Antônio Houaiss (/pt-BR/ or /pt/; October 15, 1915 – March 7, 1999) was a Brazilian lexicographer, diplomat, writer and translator.

==Early life==
The son of Lebanese immigrants, he was born in Rio de Janeiro.

==Career==
Houaiss began his career in Rio de Janeiro as a professor of the Portuguese language, of which he eventually became a recognized authority. He left teaching in 1945 for the diplomatic service and served the Brazilian government as such until the 1964 military coup, when he was forced to retire with loss of political rights. During that period he was Brazilian vice-consul and representative to the United Nations in Geneva, Switzerland (1947 to 1949); third secretary of the Brazilian Embassy in the Dominican Republic (1949 to 1951) and in Athens, Greece (1951 to 1953); member of the permanent Brazilian delegation to the United Nations in New York City (1960 to 1964).

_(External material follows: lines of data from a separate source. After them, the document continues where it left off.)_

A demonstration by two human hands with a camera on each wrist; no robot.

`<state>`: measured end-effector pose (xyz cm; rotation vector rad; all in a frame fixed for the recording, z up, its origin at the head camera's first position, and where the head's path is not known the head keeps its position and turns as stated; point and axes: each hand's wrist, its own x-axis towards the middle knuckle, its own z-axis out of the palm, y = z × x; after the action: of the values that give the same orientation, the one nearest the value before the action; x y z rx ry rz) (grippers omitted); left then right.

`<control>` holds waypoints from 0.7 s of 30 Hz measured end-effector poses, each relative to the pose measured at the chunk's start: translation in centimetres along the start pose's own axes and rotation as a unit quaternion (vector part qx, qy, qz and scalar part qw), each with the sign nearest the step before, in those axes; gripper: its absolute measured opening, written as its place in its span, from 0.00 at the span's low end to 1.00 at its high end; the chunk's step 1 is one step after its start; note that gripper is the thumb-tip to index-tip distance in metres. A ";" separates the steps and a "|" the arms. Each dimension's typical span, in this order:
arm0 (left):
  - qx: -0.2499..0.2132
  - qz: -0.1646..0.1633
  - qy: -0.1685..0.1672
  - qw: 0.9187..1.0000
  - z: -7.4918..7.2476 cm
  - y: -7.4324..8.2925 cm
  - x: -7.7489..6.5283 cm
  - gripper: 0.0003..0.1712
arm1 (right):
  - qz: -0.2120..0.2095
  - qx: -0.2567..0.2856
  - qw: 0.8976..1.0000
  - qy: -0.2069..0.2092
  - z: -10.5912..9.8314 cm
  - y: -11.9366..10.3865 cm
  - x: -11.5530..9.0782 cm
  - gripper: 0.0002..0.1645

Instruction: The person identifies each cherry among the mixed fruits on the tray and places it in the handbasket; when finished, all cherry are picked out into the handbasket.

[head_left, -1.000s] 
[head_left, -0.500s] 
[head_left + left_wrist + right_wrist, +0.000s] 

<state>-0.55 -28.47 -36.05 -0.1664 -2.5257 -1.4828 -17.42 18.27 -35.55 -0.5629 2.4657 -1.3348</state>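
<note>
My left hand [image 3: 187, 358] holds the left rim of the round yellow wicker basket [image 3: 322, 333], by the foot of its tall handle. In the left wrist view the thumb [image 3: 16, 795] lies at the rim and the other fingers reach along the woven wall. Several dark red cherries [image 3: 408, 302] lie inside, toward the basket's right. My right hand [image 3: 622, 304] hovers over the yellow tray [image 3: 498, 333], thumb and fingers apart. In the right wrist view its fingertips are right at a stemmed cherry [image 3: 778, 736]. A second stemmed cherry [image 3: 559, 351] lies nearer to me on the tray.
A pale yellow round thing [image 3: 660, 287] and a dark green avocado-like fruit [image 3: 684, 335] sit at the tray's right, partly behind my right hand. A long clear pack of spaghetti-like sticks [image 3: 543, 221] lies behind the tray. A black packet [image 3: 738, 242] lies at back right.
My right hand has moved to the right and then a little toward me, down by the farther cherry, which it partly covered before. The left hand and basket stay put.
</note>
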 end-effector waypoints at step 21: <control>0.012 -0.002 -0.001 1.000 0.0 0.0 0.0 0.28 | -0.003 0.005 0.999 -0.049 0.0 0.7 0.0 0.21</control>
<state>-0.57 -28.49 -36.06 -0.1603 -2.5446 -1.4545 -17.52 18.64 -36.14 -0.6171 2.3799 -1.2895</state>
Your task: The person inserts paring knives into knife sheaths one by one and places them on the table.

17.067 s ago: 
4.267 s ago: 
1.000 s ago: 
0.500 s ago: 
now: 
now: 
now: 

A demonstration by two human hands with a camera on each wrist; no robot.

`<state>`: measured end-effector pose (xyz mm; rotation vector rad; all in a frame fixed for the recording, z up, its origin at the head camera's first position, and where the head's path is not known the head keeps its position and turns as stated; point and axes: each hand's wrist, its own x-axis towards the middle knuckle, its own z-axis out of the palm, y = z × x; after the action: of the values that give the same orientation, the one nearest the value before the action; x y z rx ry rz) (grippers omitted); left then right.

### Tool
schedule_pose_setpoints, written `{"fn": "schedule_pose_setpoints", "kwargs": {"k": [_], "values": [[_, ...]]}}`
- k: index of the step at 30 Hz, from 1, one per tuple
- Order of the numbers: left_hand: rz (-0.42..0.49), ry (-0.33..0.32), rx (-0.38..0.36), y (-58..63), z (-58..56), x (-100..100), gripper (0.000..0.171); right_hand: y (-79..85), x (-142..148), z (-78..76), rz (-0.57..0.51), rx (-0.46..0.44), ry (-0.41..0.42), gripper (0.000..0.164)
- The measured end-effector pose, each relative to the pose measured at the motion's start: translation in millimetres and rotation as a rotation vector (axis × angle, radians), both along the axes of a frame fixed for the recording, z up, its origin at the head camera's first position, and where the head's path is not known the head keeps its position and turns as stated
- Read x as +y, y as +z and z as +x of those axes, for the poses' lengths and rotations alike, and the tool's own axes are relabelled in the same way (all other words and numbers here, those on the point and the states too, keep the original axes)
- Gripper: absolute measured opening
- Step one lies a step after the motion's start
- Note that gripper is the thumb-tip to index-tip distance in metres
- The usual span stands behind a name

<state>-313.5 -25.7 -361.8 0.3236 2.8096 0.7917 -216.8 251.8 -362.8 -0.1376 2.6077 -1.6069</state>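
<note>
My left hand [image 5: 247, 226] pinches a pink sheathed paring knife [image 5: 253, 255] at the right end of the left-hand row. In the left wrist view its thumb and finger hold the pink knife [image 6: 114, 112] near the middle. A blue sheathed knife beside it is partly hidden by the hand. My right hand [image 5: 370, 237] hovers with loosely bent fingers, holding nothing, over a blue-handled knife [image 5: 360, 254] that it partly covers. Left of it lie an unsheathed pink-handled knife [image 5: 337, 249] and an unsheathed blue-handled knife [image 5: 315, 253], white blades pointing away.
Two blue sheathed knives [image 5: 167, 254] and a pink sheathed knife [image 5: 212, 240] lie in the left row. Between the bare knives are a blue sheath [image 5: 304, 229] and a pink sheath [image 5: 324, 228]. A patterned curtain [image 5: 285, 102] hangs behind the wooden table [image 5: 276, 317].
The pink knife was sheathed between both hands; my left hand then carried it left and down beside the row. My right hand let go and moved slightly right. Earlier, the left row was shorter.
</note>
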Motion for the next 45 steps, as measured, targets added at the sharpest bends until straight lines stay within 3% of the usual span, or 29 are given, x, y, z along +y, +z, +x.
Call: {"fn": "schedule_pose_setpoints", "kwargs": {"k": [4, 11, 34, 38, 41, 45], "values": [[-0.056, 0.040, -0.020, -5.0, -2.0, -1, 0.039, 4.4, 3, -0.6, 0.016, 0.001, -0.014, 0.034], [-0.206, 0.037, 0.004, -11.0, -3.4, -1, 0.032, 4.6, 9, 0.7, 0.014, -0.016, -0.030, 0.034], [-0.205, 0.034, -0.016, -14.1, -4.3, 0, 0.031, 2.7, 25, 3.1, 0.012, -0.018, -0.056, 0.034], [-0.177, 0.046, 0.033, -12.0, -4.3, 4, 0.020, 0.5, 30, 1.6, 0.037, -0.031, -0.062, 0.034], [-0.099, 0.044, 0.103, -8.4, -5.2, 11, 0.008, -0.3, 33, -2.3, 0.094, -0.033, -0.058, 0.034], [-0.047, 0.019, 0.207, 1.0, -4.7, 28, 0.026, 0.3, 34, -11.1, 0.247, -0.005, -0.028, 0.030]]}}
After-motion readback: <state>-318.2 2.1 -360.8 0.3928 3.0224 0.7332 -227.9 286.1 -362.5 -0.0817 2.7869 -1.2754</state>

After leaving the diplomatic career he worked briefly as editor of the Brazilian newspaper Correio da Manhã (1964 to 1965). He joined the Brazilian Academy of Philology in 1960 and was elected a fellow of the exclusive Brazilian Academy of Letters in 1971, which he presided in 1996. He was the chief editor of the Brazilian encyclopedia Mirador. In 1990 he received the Moinho Santista Award. For 11 months, in 1992 and 1993, he served as the Minister of Culture under President Itamar Franco.

He was also one of the chief proponents of the international unification for the orthography of Portuguese, a project that he had joined in 1985, and led to the 1990 spelling reform treaty, which he too did not live to see implemented.

==Published works==
He is the author of several books and many essays, commentaries and articles on linguistics and other subjects. He is best known for his 1966 translation of James Joyce's Ulysses, and for supervising with Mauro de Salles Villar the creation of the Dicionário Houaiss da Língua Portuguesa, one of the major reference dictionaries for the Portuguese language. The dictionary, which he started compiling in 1985, was completed and published (with more than 220,000 entries) only after his death, in 2001. The Antônio Houaiss Institute was created in 1997 to continue that work.